I am surprised that someone didn't post the link to the information.

So here it is. I'll also post it on the Hunting Outside of Utah forums

https://idfg.idaho.gov/press/active...-and-game-license-buyers-potentially-affected


----------



## wyogoob (Sep 7, 2007)

I've had my identity stolen 5 times. 

3 times the thieves just give my identity right back and the other 2 times they committed suicide.

.


----------



## 2full (Apr 8, 2010)

Story of my life as well goob. :mrgreen:


----------



## AF CYN (Mar 19, 2009)

Me and my brother-in-law both got notices today.


----------



## Huge29 (Sep 17, 2007)

Insult to injury, not a fish at Henry's and now this!!!...


----------



## KineKilla (Jan 28, 2011)

I also received the notice and had to think really hard to figure out the last time I had a license in those states...turns out it was at least 10 years ago! 

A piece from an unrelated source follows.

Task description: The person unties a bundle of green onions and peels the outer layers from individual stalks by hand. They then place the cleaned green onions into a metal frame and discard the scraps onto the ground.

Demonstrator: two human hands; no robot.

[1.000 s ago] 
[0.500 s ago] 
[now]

Why do they store information for out of state guys for that long?


----------



## Critter (Mar 20, 2010)

Once you are in the data base you are in the data base. I doubt that if any state or organization ever erases your data.


----------



## JuniorPre 360 (Feb 22, 2012)

wyogoob said:


> I've had my identity stolen 5 times.
> 
> 3 times the thieves just give my identity right back and the other 2 times they committed suicide.
> 
> .


I had my bank account hacked once. The hackers felt so bad when they saw my balance that they created me a go fund me account.


----------